## AIM OF THE EXERCISE
Using the data below, reproduce exactly the lines from the line with "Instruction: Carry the" to the line with "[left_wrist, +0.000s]", both included; pictures must be dropped.

## SUPPLIED DATA

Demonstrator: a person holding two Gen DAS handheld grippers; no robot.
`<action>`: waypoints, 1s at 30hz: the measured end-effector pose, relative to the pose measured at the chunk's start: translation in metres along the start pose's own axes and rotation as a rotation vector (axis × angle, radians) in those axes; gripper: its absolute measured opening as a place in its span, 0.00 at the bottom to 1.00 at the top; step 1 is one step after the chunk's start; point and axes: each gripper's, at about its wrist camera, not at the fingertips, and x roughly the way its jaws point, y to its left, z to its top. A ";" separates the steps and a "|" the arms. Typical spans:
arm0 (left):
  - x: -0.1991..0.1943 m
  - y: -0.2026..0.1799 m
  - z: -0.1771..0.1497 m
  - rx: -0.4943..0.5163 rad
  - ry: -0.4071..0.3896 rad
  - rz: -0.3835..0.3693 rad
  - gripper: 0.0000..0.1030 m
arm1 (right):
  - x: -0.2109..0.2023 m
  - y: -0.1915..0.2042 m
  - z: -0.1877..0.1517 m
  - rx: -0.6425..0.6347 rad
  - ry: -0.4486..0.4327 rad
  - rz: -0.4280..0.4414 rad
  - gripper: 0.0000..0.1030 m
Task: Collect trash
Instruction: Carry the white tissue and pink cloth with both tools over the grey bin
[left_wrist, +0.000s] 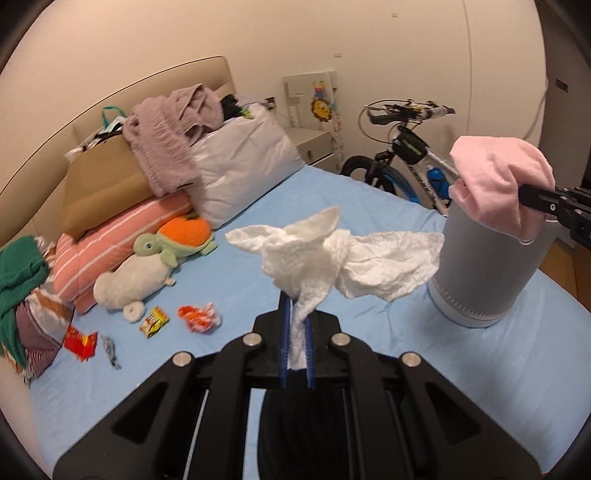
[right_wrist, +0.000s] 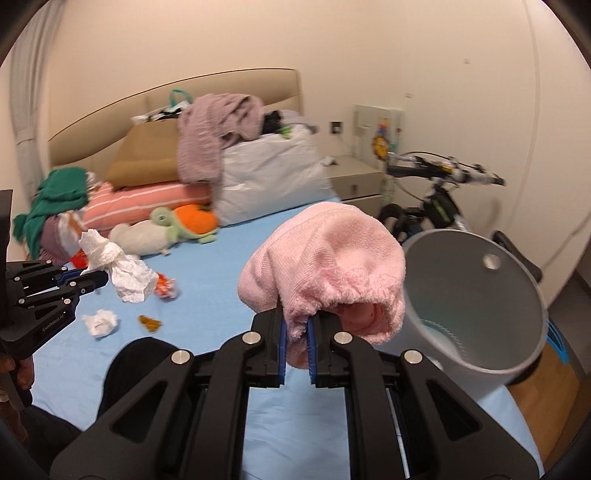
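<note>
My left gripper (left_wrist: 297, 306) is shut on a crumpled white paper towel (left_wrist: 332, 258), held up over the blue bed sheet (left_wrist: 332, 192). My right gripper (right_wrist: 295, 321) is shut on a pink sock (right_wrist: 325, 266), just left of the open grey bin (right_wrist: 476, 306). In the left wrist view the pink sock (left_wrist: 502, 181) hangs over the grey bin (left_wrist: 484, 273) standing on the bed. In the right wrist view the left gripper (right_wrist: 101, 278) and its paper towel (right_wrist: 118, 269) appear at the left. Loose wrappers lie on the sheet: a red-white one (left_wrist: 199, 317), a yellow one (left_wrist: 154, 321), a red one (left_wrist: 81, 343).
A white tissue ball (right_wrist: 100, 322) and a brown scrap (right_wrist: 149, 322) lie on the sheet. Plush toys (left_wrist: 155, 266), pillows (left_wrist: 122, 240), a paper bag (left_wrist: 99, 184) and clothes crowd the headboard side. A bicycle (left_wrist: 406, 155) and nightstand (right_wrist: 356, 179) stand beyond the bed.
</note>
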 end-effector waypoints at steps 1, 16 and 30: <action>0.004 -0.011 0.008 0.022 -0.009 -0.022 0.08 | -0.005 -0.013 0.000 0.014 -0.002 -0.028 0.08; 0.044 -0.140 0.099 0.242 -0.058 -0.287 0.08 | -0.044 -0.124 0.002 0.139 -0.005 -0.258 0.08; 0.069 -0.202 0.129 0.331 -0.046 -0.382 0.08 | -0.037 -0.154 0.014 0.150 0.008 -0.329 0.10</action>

## REPLY TO THE TASK
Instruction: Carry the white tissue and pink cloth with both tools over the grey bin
[left_wrist, +0.000s] 

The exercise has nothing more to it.